I am Dr. Dilip Kumar Limbu, Co-Founder of Moovita — Singapore’s first autonomous vehicle company — and former Principal Research Scientist at A*STAR’s Institute for Infocomm Research (I2R). Based on my 25 years of experience  in building and scaling autonomous shuttle fleets across Singapore, Malaysia, and China, I have watched GPS positioning swing by 10+ metres in real time simply because our vehicle drove between two tall buildings in Singapore’s dense urban core — a problem that, left unsolved, makes Level 4 deployment in any real city impossible.

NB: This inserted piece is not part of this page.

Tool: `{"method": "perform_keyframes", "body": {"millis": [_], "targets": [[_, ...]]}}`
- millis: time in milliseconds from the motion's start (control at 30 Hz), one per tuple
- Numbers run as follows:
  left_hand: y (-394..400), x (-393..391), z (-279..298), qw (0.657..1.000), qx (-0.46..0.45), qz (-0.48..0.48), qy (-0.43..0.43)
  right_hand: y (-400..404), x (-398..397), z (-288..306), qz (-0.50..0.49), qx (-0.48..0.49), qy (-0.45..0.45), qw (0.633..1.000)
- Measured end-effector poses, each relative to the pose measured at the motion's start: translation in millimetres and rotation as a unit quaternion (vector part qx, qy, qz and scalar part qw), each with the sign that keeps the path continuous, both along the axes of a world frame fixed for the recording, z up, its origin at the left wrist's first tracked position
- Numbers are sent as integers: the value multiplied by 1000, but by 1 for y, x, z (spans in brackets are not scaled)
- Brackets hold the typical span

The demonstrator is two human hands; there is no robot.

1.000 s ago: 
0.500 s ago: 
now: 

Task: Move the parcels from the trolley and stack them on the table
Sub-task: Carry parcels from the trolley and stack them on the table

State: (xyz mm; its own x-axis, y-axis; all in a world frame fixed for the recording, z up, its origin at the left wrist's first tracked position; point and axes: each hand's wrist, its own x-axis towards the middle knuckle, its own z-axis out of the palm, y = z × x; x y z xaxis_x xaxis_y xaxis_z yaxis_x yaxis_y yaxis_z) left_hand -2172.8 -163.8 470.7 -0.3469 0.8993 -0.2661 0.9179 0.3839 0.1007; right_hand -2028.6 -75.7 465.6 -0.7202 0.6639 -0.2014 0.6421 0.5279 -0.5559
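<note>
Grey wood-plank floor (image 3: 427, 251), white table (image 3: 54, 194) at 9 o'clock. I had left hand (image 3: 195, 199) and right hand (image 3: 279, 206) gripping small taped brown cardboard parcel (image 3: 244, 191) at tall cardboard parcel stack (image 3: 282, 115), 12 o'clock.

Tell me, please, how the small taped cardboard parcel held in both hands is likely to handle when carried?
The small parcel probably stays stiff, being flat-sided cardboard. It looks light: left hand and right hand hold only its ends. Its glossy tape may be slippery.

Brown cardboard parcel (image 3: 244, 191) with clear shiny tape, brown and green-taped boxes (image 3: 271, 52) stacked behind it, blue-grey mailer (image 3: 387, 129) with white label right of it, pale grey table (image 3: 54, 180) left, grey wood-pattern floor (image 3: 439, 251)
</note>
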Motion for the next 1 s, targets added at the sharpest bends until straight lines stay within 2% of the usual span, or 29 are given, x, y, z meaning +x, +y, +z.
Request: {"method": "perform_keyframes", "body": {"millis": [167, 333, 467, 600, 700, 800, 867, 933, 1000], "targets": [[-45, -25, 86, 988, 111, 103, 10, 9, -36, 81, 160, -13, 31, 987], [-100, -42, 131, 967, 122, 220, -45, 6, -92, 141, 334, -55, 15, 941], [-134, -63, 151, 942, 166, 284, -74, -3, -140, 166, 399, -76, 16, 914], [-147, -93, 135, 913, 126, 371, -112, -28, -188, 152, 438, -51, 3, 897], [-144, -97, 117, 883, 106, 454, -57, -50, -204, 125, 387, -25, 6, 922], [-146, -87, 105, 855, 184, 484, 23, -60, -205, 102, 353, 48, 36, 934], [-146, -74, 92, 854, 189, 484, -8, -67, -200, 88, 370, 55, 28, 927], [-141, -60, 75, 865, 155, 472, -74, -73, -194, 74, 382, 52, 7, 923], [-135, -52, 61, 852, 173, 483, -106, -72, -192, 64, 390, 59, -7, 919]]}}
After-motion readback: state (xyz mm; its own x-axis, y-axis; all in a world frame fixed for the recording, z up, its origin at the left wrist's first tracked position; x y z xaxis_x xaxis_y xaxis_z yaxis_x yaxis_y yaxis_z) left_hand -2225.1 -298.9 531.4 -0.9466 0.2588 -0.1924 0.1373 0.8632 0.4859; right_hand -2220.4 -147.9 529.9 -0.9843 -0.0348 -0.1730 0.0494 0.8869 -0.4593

In this post, based on my experience, I’ll share exactly why GPS fails where it matters most, and the layered localization architecture — HD maps, LiDAR SLAM, sensor fusion — that production autonomous vehicles actually use to know where they are.


TL;DR — Quick Insights

  • GPS alone is not viable for AV localization in any dense city. Multipath propagation errors from surrounding buildings and line-of-sight occlusion from tall structures and tunnels can severely impact GPS localization accuracy — exactly the environments where robotaxi demand is highest.
  • HD maps solve localization by turning it into a matching problem. Instead of trusting satellites, the vehicle compares live sensor data against a pre-built, centimetre-accurate map and computes its position from that match — correcting GPS drift rather than depending on it.
  • LiDAR-based SLAM is the dominant fallback when GPS is fully unavailable — tunnels, underground car parks, dense canyon streets — using loop closure detection to correct the drift that inevitably accumulates in any dead-reckoning system.
  • Factor Graph Optimization (FGO) is replacing the Extended Kalman Filter (EKF) as the production standard for fusing GNSS, IMU, and wheel odometry, because FGO demonstrates superior accuracy during GNSS outages in urban canyons.
  • The real-world answer is always layered, never singular — no production AV system relies on one localization method; they fuse GNSS, IMU, wheel odometry, LiDAR/visual SLAM, and HD map matching simultaneously, weighted by real-time confidence.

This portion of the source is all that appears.